MCAD–Jerome Foundation Fellowships | Minneapolis College of Art and Design

MCAD–Jerome Foundation Fellowships

For Early Career Artists

The Minneapolis College of Art and Design is the administrative home for this fellowship for early career Minnesota-based artists. The 2024/25 MCAD–Jerome Foundation Fellowships for Early Career Artists application cycle is now closed, the four fellows and the names of the jurors have been announced below. The 2025/26 MCAD-Jerome Fellowship application cycle will open in mid-July 2025.

Jerome Foundation logo

Since 1981, this fellowship program, funded by a grant from the Jerome Foundation, has artistically and critically advanced the careers of more than 200 visual artists.

The artists considered for these fellowships may work in a variety of visual art media, including traditional and new media. The program is aimed at visual artists who can present their work in a gallery context. Eligible applicants must be in the early stages of their careers and have not yet attained professional acknowledgment commensurate with the quality of their work. MCAD and the Jerome Foundation welcome applications from artists representing diverse cultural perspectives.

An independent jury of three arts professionals awards four grants of $10,000 each to early- career Minnesota artists. Fellowships may be used to purchase materials, cover the production costs of new artwork, and supplement living or travel costs. During the fellowship year, each artist receives three studio visits from professional critics, access to technical assistance, a culminating exhibition at the MCAD Gallery, a catalog with a critical essay on each artist's work, and the opportunity to partake in a public panel discussion.

Contact Program Director Keisha Williams or Associate Fellowship Coordinator Melanie Pankau at gallery@mcad.edu or 612.874.3667 for more information.

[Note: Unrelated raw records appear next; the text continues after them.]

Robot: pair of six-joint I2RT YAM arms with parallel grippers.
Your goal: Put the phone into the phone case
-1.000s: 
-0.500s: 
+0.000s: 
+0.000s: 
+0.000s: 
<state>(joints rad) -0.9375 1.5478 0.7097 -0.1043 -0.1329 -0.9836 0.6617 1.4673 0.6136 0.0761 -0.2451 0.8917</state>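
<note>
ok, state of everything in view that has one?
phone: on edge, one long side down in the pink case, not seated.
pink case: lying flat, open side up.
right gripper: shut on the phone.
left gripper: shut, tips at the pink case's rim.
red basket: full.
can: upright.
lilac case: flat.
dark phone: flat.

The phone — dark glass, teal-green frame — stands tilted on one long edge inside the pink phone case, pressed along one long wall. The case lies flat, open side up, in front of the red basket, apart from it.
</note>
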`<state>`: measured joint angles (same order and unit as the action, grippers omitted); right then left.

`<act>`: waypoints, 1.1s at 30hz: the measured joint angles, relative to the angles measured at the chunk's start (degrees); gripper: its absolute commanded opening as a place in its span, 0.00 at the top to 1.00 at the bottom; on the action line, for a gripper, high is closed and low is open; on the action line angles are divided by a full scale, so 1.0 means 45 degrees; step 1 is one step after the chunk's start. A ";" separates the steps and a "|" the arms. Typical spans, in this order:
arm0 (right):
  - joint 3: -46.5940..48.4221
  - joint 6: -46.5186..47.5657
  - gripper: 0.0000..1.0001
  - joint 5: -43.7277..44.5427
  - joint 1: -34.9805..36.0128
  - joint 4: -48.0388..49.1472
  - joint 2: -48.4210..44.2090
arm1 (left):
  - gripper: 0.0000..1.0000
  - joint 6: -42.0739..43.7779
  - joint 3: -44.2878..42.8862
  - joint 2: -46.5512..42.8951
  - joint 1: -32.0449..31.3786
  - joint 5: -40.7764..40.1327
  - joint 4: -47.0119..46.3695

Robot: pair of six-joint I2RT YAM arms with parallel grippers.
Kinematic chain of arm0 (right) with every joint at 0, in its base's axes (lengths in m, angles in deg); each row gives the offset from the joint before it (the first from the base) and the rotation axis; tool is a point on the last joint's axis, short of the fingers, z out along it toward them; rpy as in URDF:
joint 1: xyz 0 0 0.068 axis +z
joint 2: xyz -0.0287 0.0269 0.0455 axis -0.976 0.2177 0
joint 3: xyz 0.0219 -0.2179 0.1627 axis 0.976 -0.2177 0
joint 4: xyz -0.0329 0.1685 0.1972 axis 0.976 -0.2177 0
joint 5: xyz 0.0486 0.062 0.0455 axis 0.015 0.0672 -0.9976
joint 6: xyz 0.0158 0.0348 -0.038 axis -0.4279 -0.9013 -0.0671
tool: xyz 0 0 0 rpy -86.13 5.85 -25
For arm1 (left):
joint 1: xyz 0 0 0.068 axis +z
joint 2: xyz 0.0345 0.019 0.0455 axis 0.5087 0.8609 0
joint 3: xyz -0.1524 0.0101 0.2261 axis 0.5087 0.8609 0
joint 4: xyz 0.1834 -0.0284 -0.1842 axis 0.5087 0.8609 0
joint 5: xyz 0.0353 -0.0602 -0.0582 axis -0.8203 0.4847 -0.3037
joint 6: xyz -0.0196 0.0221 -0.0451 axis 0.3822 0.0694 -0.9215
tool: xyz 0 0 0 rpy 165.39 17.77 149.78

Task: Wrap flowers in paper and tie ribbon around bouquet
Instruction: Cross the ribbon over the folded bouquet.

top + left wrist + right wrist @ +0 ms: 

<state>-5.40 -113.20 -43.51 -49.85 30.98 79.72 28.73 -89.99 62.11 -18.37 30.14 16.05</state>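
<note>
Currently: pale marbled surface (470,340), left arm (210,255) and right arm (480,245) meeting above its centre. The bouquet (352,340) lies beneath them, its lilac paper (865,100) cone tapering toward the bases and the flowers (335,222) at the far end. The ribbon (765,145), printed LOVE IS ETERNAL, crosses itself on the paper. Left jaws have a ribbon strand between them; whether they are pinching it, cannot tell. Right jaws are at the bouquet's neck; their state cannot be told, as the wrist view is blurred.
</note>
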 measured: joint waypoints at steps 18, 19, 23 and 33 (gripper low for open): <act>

About the Jerome Foundation

The Jerome Foundation, founded in 1964 by artist and philanthropist Jerome Hill (1905-1972), honors his legacy through multi-year grants to support the creation, development, and presentation of new works by early career artists.

The Foundation makes grants to vocational early career artists, and those nonprofit arts organizations that serve them, in all disciplines in the state of Minnesota and the five boroughs of New York City.

2023/24 MCAD–Jerome
Fellowship Exhibition

Exhibition: January 17–March 1, 2025, Main Gallery
Reception: Friday, January 24, 6:00–8:00 p.m.
Panel Discussion: Thursday, February 27, 6:00–7:00 p.m., Moderated by writer Juleana Enright

The Minneapolis College of Art and Design (MCAD), on behalf of the Jerome Foundation, is excited to present new projects by the four recipients of the 2023/24 MCAD–Jerome Foundation Fellowships for Early Career Artists: Zoe Cinel, Leeya Rose Jackson, Prerna, and Ziba Rajabi

Meet the 2024/25 Fellows

On behalf of the Jerome Foundation, Minneapolis College of Art and Design (MCAD) announces four recipients of the 2024/25 MCAD–Jerome Foundation Fellowships for Early Career Artists: Namir Fearce, Nik Nerburn, Amy Usdin, and Ger Xiong/Ntxawg Xyooj. The Jerome Foundation has supported this fellowship program since its inception in 1981.

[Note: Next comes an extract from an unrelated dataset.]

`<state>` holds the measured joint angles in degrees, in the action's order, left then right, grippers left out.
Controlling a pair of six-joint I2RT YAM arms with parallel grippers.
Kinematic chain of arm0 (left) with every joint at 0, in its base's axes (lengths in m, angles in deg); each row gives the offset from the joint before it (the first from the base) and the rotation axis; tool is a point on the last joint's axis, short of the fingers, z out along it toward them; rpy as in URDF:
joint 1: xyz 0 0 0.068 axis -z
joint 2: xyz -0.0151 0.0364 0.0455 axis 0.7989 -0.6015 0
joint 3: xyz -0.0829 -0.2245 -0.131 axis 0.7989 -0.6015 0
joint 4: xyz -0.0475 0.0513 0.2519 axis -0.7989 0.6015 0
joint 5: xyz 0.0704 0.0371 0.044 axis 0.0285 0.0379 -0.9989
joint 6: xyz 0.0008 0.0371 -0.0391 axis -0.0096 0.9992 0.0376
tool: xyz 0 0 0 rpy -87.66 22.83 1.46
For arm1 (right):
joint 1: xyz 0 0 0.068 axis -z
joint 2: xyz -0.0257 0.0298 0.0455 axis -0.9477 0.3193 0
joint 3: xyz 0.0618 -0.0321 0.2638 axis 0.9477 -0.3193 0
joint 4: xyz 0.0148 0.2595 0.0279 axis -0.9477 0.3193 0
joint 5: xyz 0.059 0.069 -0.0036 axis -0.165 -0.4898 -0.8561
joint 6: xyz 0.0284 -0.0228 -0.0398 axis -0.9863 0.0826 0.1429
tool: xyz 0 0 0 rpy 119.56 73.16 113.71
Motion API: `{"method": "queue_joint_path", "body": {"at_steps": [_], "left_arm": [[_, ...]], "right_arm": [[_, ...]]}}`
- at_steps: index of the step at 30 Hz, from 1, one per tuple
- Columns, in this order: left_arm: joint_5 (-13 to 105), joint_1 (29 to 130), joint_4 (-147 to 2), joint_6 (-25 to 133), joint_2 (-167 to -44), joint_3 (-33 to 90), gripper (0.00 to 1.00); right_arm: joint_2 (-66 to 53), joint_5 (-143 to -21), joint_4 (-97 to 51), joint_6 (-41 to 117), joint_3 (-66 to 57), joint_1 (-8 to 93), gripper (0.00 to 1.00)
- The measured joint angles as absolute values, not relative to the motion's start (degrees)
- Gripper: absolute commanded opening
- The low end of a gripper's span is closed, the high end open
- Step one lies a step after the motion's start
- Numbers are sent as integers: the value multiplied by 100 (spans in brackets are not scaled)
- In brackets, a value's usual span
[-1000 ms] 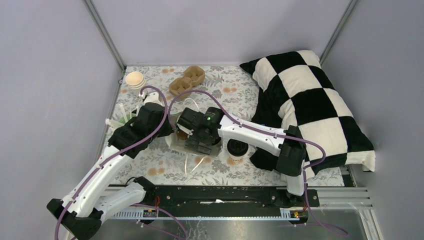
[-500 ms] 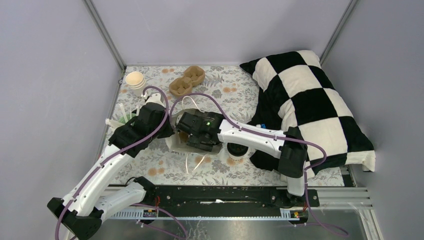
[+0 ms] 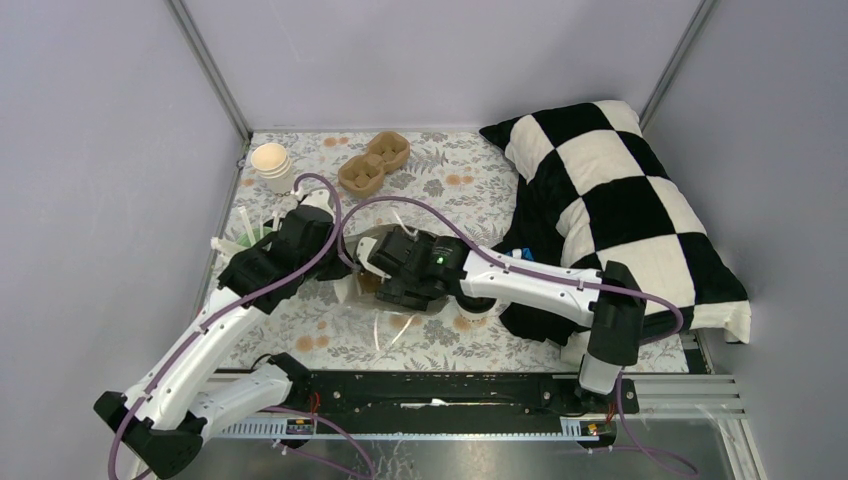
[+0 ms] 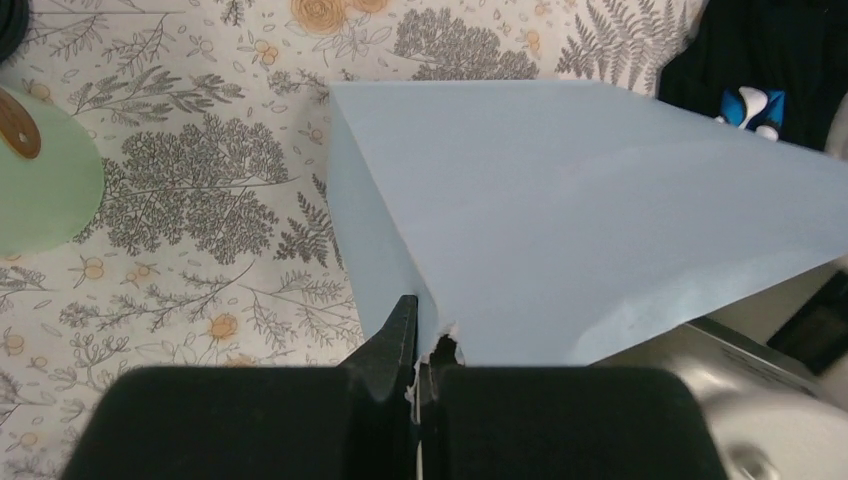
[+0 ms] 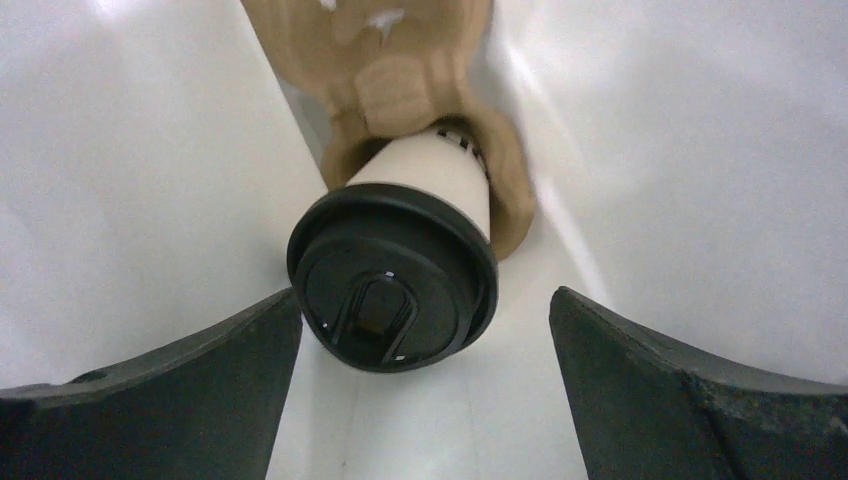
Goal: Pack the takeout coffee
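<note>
While the left tool [image 4: 420, 345] pinches the edge of the blue bag [image 4: 600, 200] with its jaws fully closed, the bag resting on the flowered surface [image 4: 180, 200], the right tool [image 5: 425, 305] reaches inside the bag, jaws at their widest and gripping nothing. Between those jaws sits one takeout coffee cup [image 5: 430, 175] of white paper, its black lid [image 5: 390, 290] facing the camera and its base seated in a socket of a brown pulp carrier [image 5: 400, 60] inside the bag. I judge the cup light but top-heavy if filled, its paper wall soft enough to buckle and its lid (only a press fit) liable to pop under a squeeze. The firmest hold is probably across the wall just beneath the lid's rim, with mild pressure. The bag looks thin too and could tear at the pinch.
</note>
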<state>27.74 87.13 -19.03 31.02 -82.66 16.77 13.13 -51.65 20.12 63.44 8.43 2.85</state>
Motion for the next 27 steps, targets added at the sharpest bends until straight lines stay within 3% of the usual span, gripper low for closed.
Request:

Artists were selected from 68 Minnesota-based applicants by arts professionals who included Marissa Del Toro, NXTVN Assistant Director of Programs & Exhibitions, Independent Curator, and Art Historian; Raheleh Filsoofi, Interdisciplinary and Itinerant Artist, Assistant Professor in Ceramics at Vanderbilt University; and Ruth Pszwaro, Artistic Director, Grand Marais Art Colony.

Pszwaro stated: “This pool of applicants paired creative risk-taking and a desire to explore their personal narratives as subject matter with a dedication to technical excellence and deep work in the studio. It is an exciting moment for early career artists in Minnesota.”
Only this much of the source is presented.